WHAT THIS TASK INVOLVES:
Without the pictures, give the listing below again exactly.

DATA BELOW:
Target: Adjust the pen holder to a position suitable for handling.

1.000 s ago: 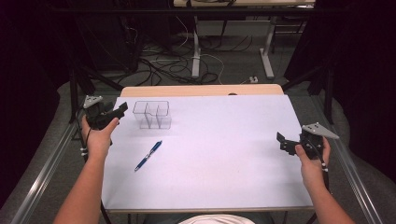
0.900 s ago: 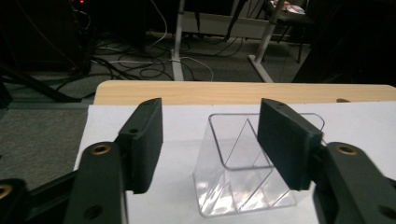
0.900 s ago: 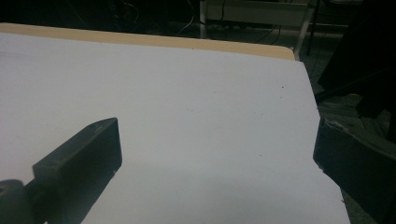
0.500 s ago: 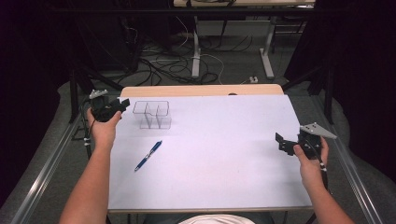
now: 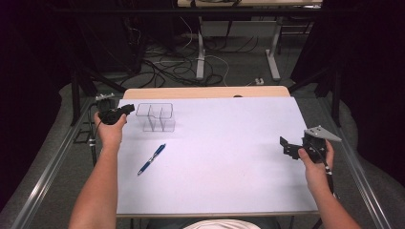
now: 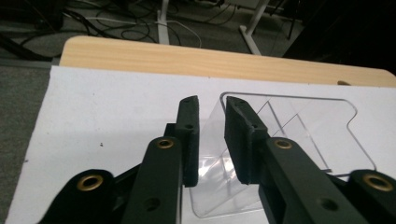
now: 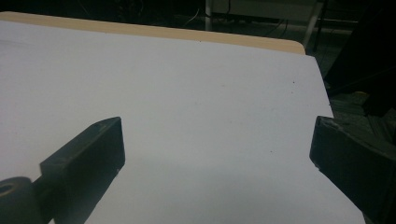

TASK RESULT:
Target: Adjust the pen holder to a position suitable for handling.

1.000 s ago: 
0.900 s ago: 
0.900 s ago: 
0.500 s ago: 
now: 
now: 
now: 

The exercise has been fully completed.